A wary apprehension stole through me. “Is that why you spent so much time with me? Being my whatever? Was all of this for my dad, to pay him back?” My heart seized in my chest, waiting to hear his answer. I needed everything to be real between us. I wasn’t sure I could handle being a pity case. “Were we real to you? I mean, you went right back to being . . . you.”
Pain lanced through his eyes before he masked it. “I have wanted you since I was eighteen.” He nodded his head toward the picture of us. “I wasn’t good enough for you back then. Hell, I’m not good enough for you now. You’re everything I’m not allowed to want, because of the things I’ve done, and the things I’ll potentially do. I had no right to love you, but I couldn’t help myself. Your dad had nothing to do with any of that.”
He pulled me into his lap, and I relaxed, powerless against him, because I wanted to be there, to steal whatever contact I could with him.
“When I saw you that day in the grocery store, you were even more beautiful than I remembered. It had been five years, and that girl who’d infatuated me grew up to be stunning and strong. I thanked fate, bowed down, and kissed her feet for bringing you my way. But when I heard you say your dad had died, I knew why I was there, in that store after a random drive.”

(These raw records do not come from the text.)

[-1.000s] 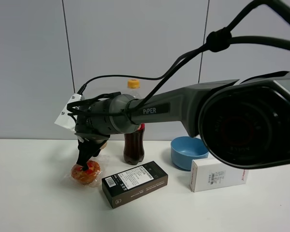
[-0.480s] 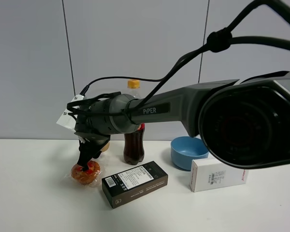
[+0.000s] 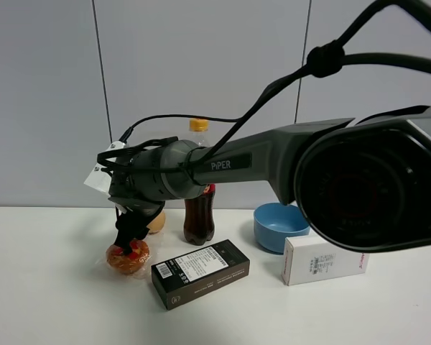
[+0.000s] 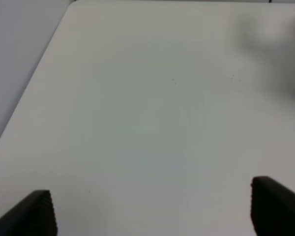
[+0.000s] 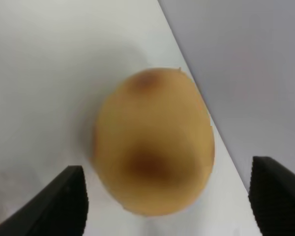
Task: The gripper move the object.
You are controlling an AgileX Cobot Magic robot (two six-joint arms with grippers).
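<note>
Right end effector (image 3: 129,231) — spread — over one peach (image 5: 155,142).

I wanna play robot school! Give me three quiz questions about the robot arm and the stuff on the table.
1. True or false: the right gripper is squeezing the yellow fruit.
2. What colour is the bowl? A blue, B red, C green.
3. How many boxes lie on the table?
Key: 1 false, its jaws stand apart from it; 2 A; 3 two, the black box and the white box.
</note>
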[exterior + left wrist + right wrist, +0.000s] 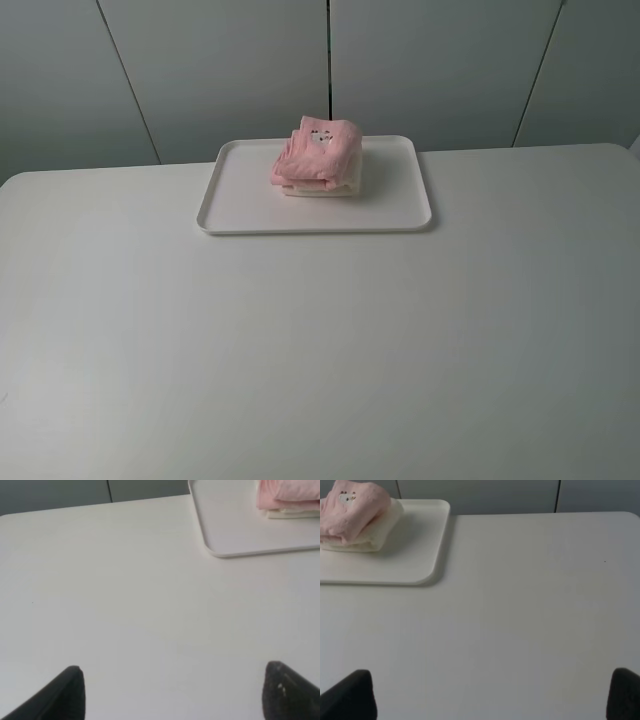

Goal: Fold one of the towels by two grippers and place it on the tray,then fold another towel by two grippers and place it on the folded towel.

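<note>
Nearest the wrist cameras, the black claw-like left gripper (172,692) shows only its two fingertips at the lower corners of its view, spread wide with nothing between them. The black right gripper (492,695) reads the same, its tips far apart at the lower corners and empty. Neither arm appears in the high view. Beyond them lies the bare white table (320,350). Farther back, in the upper middle of the high view, sits the flat white rectangular plastic tray (390,205). On it the folded cream-white terry towel (322,188) lies under the folded pale pink terry towel (318,152). Both folds and both placements look done, so I judge the task finished; nothing further seems called for.
</note>
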You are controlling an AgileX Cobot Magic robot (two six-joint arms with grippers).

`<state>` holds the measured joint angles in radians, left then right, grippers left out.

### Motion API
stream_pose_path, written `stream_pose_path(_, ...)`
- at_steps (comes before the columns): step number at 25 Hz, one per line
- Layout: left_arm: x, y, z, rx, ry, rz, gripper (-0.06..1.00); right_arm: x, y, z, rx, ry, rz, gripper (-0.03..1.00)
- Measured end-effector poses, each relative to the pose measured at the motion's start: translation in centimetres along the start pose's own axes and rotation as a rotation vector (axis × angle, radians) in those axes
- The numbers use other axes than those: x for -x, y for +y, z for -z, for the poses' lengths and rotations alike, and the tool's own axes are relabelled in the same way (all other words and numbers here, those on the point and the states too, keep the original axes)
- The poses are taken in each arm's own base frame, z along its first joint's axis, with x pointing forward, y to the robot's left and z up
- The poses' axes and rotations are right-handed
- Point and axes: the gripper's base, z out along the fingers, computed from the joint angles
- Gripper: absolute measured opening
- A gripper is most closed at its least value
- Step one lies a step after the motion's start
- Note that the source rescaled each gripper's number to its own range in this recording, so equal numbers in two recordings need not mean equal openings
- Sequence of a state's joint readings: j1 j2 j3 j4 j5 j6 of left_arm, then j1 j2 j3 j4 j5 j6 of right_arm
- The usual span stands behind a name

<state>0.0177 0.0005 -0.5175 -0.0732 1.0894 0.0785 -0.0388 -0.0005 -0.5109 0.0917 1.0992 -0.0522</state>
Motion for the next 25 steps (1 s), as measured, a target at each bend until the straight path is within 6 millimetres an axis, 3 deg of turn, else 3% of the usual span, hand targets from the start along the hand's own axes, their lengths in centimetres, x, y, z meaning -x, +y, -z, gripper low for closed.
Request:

“Because you owed my dad for saving you, so you saved me.” As close as we were, my whisper was all we needed. “The funny thing is that I’m not even sure I care. You brought so much into my life, Josh. You broke me free of everything that held me back, and showed me what it was to be loved, really loved. If any part of that had anything to do with Dad, then it’s just something else I’m thankful to him for.”
“December, don’t you understand? I didn’t take care of you because I owe your dad; I went after you in spite of what I owe your dad. Me staying away from you for these last months? Not beating down your door at two in the morning when it’s killing me that we’re only separated by six inches of wall? That is what I owe your dad, staying away. I know you don’t want this lifestyle I’m about to lead. I know that regardless of what he thought, I’m not everything you need. But I also know there’s no one on this earth who can love you as well as I can, and I wish it was enough.”

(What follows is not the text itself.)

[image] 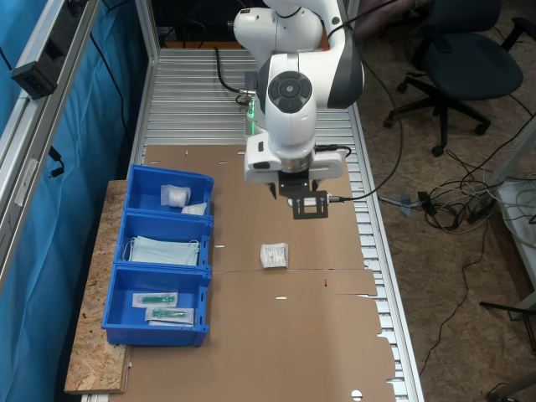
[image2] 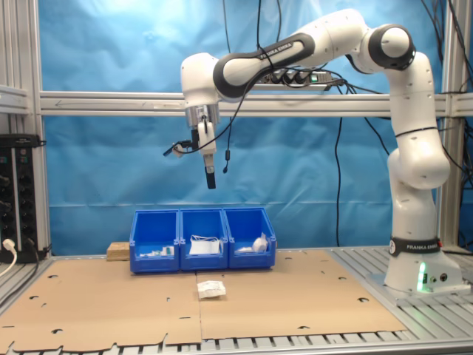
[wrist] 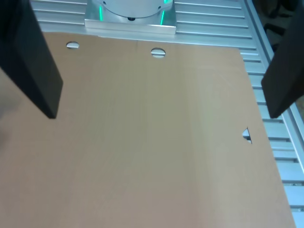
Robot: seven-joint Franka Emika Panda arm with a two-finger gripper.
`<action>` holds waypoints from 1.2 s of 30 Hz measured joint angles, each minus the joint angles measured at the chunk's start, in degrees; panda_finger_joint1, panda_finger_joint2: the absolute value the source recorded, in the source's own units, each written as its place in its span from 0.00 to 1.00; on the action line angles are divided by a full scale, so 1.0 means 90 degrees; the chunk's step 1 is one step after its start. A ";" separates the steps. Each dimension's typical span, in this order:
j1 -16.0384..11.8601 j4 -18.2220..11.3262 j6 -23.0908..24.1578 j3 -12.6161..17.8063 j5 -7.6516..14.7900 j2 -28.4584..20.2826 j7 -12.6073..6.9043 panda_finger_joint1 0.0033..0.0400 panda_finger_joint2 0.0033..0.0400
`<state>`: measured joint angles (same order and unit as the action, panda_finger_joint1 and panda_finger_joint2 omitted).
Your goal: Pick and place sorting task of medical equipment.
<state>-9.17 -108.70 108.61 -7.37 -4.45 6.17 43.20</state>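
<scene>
The pincer (image2: 210,180) hangs spread and empty high above the counter (image2: 295,296); the white packet (image2: 211,289) lies flat far below it

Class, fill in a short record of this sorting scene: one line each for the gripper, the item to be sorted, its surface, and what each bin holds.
gripper: open, holding nothing, raised high above the table
white packet: lying flat on the cardboard, outside the bins
blue bins: three in a row at the cardboard's edge
bin contents: syringe packets; face masks; white items
</scene>
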 joint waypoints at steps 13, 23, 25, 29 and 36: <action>-0.0003 -0.1299 0.1891 -0.0001 0.0000 0.0262 0.0000 1.00 1.00; -0.0003 -0.1732 0.3018 -0.0014 0.0000 0.0584 0.0000 1.00 1.00; -0.0003 -0.1760 0.3202 -0.0018 0.0000 0.0676 0.0000 1.00 1.00; -0.0003 -0.1792 0.3540 -0.0022 0.0000 0.0885 0.0000 1.00 1.00; -0.0003 -0.1821 0.3976 -0.0029 0.0000 0.1245 0.0000 1.00 1.00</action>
<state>-9.20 -125.09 144.39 -7.63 -4.45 17.38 43.20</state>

My fingers stroked down his cheek, memorizing the feel of his skin, the rough scrape of his day-old scruff against me. My thumb grazed across his lips, the only concession I’d allow myself when it came to his mouth. “It’s not about love, Josh. It’s about fear, and it doesn’t matter how much I love you, or how desperately I want to be with you. I can’t live in fear of a doorbell. I won’t ever open a door to that again. I barely made it through losing Dad, and I know that was because you held me up. I wouldn’t survive losing you; it would crush my very soul and leave me to where I’d be dead, too, only I’d still have a heartbeat.” My lower lip trembled, and I lost myself to his eyes, the dark swirling depths and gold flecks that made him Josh. “You are an amazing man. Never say that you’re not good enough, because you are better than any of this.” I pointed to the door, where the girls waited for him. “Better than any of them. My fear doesn’t make you any less perfect. It makes me a self-preservationist. You—God, what I would do for you.”